**PROBLEM DETAILS**
Make an exact copy of the entries below with the pictures removed.
-- Opening Marker --
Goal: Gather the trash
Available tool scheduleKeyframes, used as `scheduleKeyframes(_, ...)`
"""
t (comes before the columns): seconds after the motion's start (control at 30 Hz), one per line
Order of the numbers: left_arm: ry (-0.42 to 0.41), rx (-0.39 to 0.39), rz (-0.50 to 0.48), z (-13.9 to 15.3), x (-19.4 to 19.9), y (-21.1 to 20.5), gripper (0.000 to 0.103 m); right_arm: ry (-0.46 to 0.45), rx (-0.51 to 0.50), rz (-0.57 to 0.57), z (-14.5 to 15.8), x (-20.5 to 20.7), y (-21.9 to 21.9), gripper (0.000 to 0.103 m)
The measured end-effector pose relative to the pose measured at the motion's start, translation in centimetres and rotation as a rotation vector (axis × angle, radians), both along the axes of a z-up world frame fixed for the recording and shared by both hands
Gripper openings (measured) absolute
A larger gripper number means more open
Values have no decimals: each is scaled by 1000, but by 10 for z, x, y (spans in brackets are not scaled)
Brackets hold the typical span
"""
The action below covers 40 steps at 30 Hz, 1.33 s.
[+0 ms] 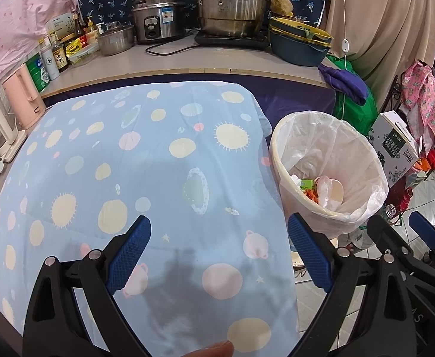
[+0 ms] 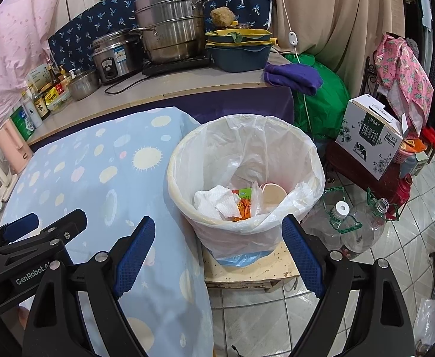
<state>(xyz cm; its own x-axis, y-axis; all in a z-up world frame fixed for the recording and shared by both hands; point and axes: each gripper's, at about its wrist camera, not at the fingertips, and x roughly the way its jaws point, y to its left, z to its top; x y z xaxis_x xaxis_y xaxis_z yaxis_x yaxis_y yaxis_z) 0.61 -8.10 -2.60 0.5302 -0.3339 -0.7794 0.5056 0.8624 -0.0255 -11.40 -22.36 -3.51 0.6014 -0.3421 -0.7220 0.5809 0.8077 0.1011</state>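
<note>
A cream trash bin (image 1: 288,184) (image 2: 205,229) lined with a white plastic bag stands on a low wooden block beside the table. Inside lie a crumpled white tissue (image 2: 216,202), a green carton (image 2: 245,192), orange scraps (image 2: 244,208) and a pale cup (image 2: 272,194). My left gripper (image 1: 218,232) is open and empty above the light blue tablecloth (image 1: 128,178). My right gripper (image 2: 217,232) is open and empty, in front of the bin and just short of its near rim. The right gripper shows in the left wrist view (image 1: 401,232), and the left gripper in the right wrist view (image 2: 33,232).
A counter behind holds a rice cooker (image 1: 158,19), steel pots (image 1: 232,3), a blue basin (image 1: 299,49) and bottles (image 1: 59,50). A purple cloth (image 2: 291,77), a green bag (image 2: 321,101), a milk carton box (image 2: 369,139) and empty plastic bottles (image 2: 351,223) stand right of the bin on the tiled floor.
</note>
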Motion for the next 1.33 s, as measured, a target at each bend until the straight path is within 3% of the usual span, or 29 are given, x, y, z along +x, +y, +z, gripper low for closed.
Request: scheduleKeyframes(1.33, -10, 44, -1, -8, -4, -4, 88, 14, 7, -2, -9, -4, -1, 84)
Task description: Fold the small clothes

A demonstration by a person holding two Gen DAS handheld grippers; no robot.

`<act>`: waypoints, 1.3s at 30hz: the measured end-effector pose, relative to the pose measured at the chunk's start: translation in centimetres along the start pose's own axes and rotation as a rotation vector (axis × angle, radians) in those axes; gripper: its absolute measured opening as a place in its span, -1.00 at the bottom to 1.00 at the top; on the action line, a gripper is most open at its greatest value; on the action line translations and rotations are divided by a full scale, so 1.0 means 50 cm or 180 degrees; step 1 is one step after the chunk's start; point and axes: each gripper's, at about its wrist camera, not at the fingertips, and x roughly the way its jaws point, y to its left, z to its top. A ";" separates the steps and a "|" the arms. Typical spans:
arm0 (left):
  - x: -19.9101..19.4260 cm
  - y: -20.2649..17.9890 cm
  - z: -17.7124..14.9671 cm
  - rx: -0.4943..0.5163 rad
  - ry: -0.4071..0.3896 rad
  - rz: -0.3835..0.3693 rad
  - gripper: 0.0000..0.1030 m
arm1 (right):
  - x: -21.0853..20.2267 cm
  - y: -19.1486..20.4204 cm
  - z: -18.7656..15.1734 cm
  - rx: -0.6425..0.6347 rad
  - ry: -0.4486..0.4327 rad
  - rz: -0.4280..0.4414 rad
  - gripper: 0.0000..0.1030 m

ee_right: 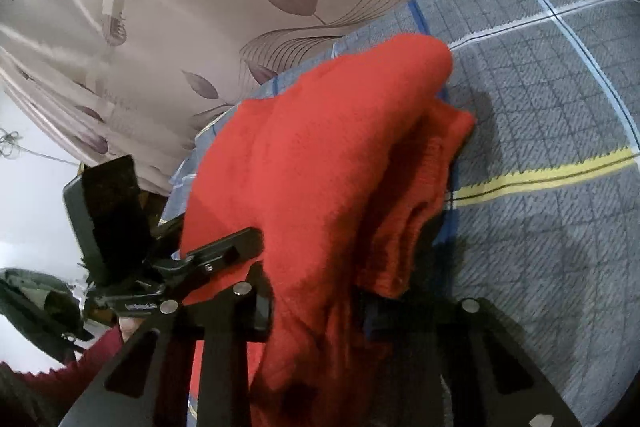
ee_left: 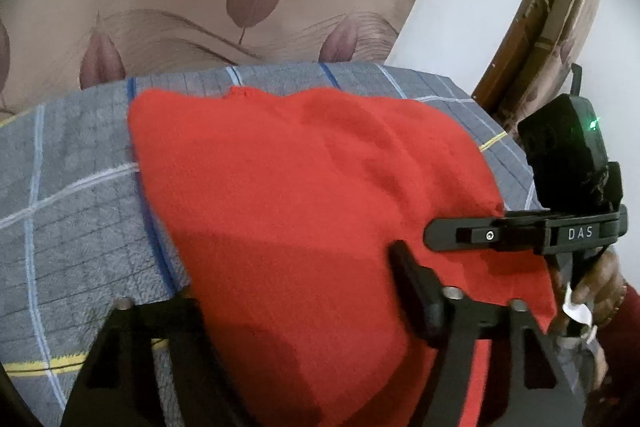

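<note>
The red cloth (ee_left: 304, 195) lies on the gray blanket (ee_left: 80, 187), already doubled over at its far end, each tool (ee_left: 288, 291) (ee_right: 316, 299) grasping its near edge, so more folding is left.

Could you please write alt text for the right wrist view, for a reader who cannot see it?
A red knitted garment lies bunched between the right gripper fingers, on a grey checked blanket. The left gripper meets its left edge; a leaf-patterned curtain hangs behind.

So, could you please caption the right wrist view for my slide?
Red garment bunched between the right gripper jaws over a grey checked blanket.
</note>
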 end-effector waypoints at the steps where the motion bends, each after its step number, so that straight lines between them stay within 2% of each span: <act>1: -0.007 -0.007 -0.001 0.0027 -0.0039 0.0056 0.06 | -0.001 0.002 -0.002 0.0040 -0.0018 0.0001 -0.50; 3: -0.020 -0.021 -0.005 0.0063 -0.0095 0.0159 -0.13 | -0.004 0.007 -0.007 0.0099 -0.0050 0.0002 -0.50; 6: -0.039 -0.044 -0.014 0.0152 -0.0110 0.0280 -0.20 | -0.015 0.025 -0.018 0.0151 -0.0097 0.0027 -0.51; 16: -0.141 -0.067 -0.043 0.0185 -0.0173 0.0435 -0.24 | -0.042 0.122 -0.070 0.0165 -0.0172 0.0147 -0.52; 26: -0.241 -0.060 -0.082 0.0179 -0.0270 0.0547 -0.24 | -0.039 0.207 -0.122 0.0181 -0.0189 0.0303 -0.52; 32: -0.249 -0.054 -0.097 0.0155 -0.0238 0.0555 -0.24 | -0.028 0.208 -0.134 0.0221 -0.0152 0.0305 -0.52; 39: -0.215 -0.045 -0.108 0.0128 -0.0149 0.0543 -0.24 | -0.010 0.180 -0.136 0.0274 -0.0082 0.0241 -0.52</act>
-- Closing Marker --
**PROBLEM SOLUTION**
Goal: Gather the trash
Available tool scheduleKeyframes, used as `scheduleKeyframes(_, ...)`
"""
t (comes before the columns): seconds after the motion's start (control at 30 Hz), one per line
Order of the numbers: left_arm: ry (-0.42 to 0.41), rx (-0.39 to 0.39), rz (-0.50 to 0.48), z (-13.9 to 15.3), x (-19.4 to 19.9), y (-21.1 to 20.5), gripper (0.000 to 0.103 m); right_arm: ry (-0.46 to 0.45), rx (-0.51 to 0.50), rz (-0.57 to 0.57), z (-14.5 to 15.8), x (-20.5 to 20.7), y (-21.9 to 21.9), gripper (0.000 to 0.103 m)
The measured end-effector pose relative to the pose measured at the motion's start, translation in centimetres and rotation as a rotation vector (axis × angle, radians), both along the axes of a z-up world frame fixed for the recording and shared by both hands
Gripper openings (measured) absolute
A larger gripper number means more open
Values have no decimals: each is scaled by 1000, but by 10 for z, x, y (spans in brackets are not scaled)
Brackets hold the typical span
"""
The action below covers 40 steps at 30 Hz, 1.33 s.
[+0 ms] 
[+0 ms] 
<state>(xyz cm; its own x-axis, y-axis; all in a z-up world frame fixed for the recording and shared by both hands; point and axes: each gripper's, at about its wrist camera, not at the fingertips, and x roughly the way its jaws point, y to its left, z to its top; x y z xaxis_x xaxis_y xaxis_z yaxis_x yaxis_y yaxis_z) 0.61 -8.10 -2.60 0.5302 -0.3339 -0.7794 0.5056 0.8624 -0.0255 -11.40 -22.36 -3.51 0.6014 -0.3421 -0.7220 0.5809 0.8077 0.1011</state>
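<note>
A cream trash bin (image 1: 288,184) (image 2: 205,229) lined with a white plastic bag stands on a low wooden block beside the table. Inside lie a crumpled white tissue (image 2: 216,202), a green carton (image 2: 245,192), orange scraps (image 2: 244,208) and a pale cup (image 2: 272,194). My left gripper (image 1: 218,232) is open and empty above the light blue tablecloth (image 1: 128,178). My right gripper (image 2: 217,232) is open and empty, in front of the bin and just short of its near rim. The right gripper shows in the left wrist view (image 1: 401,232), and the left gripper in the right wrist view (image 2: 33,232).
A counter behind holds a rice cooker (image 1: 158,19), steel pots (image 1: 232,3), a blue basin (image 1: 299,49) and bottles (image 1: 59,50). A purple cloth (image 2: 291,77), a green bag (image 2: 321,101), a milk carton box (image 2: 369,139) and empty plastic bottles (image 2: 351,223) stand right of the bin on the tiled floor.
</note>
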Motion for the next 1.33 s, as measured, a target at each bend until the straight path is within 3% of the usual span, or 29 are given, x, y, z along +x, +y, +z, gripper low for closed.
Request: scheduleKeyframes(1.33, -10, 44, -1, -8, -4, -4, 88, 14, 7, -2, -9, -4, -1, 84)
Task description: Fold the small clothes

A demonstration by a person holding two Gen DAS handheld grippers; no robot.

`<act>`: waypoints, 1.3s at 30hz: the measured end-effector pose, relative to the pose measured at the chunk's start: translation in centimetres along the start pose's own axes and rotation as a rotation vector (axis × angle, radians) in those axes; gripper: its absolute measured opening as a place in its span, -1.00 at the bottom to 1.00 at the top; on the action line, a gripper is most open at its greatest value; on the action line translations and rotations are divided by a full scale, so 1.0 means 50 cm or 180 degrees; step 1 is one step after the chunk's start; point and axes: each gripper's, at about its wrist camera, not at the fingertips, and x roughly the way its jaws point, y to its left, z to its top. A ";" separates the steps and a "|" the arms. Typical spans:
arm0 (left):
  - x: -19.9101..19.4260 cm
  - y: -20.2649..17.9890 cm
  - z: -17.7124..14.9671 cm
  - rx: -0.4943..0.5163 rad
  - ry: -0.4071..0.3896 rad
  - rz: -0.3835..0.3693 rad
  - gripper: 0.0000..0.1030 m
arm1 (right):
  - x: -21.0853..20.2267 cm
  - y: -19.1486..20.4204 cm
  - z: -18.7656..15.1734 cm
  - rx: -0.6425..0.6347 rad
  - ry: -0.4486..0.4327 rad
  - rz: -0.4280..0.4414 rad
  - gripper: 0.0000..0.1030 m

ee_right: 
ee_left: 

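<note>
The red cloth (ee_left: 304, 195) lies on the gray blanket (ee_left: 80, 187), already doubled over at its far end, each tool (ee_left: 288, 291) (ee_right: 316, 299) grasping its near edge, so more folding is left.

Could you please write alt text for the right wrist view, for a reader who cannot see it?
A red knitted garment lies bunched between the right gripper fingers, on a grey checked blanket. The left gripper meets its left edge; a leaf-patterned curtain hangs behind.

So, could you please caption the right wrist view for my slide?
Red garment bunched between the right gripper jaws over a grey checked blanket.
</note>
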 end-effector waypoints at the steps where the motion bends, each after its step number, so that straight lines between them stay within 2% of each span: <act>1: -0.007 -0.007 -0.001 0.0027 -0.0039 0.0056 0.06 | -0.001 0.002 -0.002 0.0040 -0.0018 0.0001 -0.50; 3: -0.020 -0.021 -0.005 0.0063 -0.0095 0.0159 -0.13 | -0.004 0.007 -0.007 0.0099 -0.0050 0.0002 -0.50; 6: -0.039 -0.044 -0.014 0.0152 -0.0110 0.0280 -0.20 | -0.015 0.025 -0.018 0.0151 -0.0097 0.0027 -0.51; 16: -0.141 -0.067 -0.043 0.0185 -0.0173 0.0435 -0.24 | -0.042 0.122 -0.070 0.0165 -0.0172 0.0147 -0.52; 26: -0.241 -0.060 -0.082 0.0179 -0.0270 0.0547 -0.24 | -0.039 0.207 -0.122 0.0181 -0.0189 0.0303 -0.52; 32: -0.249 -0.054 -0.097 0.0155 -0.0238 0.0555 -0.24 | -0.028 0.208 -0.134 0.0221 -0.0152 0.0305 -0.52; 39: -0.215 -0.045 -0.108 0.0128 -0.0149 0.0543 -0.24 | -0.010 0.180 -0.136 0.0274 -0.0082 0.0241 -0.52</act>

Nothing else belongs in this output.